Out-of-memory events in Summit scratch
Incident Report for CU Boulder RC
Resolved
We have completed the configuration change on Summit scratch servers and the gateway, and memory use has returned to normal. We have provided this feedback to Intel, as it appears to have been an OPA configuration change that caused the issue, and should hear back on the actual root cause next week.

We have not yet applied this change to all compute nodes; however, the issue appears to have had the largest affect on our file servers, and does not appear to have had the same impact on pure filesystem clients. We may delay further changes on compute nodes until we have been able to get more information from Intel.
Posted 4 months ago. Aug 10, 2018 - 17:24 MDT
Update
After testing on a representative node, we believe that we have identified the source of the new memory utilization pattern that has been affecting Summit scratch. We are making an additional configuration change to the Summit scratch servers, but this should not impact production access to the filesystem. (Two of four servers have already been updated.)

Meanwhile, sgate1, which provides access to Summit scratch from beyond Summit, has crashed, likely due to out-of-memory event from this same cause.

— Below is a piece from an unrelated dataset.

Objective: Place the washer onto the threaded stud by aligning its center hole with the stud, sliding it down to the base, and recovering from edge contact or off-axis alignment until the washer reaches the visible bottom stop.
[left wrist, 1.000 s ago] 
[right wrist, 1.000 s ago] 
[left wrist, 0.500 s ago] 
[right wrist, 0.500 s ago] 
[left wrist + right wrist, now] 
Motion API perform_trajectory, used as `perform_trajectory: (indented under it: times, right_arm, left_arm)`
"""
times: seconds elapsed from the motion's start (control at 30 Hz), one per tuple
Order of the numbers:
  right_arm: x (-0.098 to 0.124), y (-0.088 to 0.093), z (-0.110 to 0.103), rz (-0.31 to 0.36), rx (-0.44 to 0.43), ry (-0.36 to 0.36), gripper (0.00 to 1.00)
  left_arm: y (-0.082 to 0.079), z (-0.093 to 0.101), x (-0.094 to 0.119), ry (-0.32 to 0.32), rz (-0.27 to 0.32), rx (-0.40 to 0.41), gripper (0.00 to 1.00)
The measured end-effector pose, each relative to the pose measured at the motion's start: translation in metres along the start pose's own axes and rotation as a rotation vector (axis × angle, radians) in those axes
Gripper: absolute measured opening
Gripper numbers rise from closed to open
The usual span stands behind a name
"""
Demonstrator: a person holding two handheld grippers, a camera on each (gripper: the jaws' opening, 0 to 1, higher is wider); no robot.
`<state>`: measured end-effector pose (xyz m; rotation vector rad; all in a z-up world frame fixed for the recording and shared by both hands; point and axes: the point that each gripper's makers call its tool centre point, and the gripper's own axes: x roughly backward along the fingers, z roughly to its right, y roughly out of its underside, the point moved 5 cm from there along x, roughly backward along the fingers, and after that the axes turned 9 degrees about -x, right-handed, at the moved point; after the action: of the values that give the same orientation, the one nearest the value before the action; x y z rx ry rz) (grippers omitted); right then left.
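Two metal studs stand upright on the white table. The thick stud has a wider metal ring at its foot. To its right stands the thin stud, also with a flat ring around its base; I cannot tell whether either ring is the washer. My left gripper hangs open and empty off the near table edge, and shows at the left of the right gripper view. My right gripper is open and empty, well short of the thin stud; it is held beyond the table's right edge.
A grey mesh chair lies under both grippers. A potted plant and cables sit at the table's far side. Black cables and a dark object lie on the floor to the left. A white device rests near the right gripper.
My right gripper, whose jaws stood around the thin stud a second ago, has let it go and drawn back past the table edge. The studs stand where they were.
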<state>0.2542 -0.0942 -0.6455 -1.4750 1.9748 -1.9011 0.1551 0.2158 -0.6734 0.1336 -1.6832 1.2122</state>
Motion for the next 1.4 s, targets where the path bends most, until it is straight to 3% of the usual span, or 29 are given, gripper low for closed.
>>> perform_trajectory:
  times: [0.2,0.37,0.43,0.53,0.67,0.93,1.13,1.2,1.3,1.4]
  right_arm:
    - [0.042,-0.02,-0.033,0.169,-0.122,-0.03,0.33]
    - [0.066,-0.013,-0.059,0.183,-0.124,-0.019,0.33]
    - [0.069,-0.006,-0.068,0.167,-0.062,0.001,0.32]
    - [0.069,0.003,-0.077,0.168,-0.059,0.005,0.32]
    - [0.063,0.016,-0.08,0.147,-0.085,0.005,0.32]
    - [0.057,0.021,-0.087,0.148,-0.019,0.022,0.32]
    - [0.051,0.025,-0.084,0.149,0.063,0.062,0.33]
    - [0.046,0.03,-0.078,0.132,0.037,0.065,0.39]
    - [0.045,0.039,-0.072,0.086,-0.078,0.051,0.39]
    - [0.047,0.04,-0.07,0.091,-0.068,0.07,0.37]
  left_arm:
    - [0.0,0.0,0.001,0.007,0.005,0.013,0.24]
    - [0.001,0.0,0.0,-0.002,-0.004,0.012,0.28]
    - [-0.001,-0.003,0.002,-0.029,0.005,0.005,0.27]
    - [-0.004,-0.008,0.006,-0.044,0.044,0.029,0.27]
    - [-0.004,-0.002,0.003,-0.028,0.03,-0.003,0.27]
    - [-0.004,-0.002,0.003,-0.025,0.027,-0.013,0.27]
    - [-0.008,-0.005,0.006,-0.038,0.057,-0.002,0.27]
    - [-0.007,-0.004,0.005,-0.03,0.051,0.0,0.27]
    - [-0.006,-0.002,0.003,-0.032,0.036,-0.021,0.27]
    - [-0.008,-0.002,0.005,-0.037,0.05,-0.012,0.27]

We will be applying the fix there as well, and returning the node to service as soon as possible.
Posted 4 months ago. Aug 10, 2018 - 16:25 MDT
Monitoring
We have completed the revert of the recent Summit scratch configuration changes, and returned Summit scratch and Summit compute to service. We will continue to monitor memory use and see if the system has returned to its previous behavior.

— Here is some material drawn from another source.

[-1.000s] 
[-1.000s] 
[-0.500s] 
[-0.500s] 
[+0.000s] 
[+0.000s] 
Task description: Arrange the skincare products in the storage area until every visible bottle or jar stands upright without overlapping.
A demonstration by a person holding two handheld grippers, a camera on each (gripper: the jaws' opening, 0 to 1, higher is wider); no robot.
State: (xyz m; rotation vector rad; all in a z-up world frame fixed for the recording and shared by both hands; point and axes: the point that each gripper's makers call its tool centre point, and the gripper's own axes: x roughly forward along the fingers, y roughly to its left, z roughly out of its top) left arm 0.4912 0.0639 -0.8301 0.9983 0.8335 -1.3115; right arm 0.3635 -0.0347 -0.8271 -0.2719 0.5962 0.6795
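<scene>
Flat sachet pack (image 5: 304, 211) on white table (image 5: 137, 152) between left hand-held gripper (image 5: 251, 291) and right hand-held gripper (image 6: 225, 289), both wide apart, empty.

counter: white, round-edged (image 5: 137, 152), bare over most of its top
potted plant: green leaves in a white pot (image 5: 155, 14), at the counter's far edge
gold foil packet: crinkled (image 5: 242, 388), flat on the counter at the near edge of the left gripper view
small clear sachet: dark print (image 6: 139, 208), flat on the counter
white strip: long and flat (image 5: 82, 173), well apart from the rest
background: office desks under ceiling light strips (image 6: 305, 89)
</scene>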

Posted 4 months ago. Aug 09, 2018 - 17:27 MDT
Update
Unfortunately, an attempt to revert some of the recent configuration changes to Summit scratch has caused the entire subsystem to go offline. We are working to bring scratch back up as soon as possible.
Posted 4 months ago. Aug 09, 2018 - 16:17 MDT
Investigating
Following a recent (supplier-recommended) configuration change, we have started experiencing out-of-memory events in the Summit scratch subsystem. This had led to intermittent loss of access to Summit scratch from the login nodes, dtn, and other non-Summit systems. Access to Summit scratch from Summit itself, including from scompile, has been unaffected so far.

There may be further outages to Summit scratch access from outside of Summit while we continue to investigate; particularly if such an out-of-memory event occurs over-night.
Posted 4 months ago. Aug 09, 2018 - 16:14 MDT
This incident affected: RMACC Summit.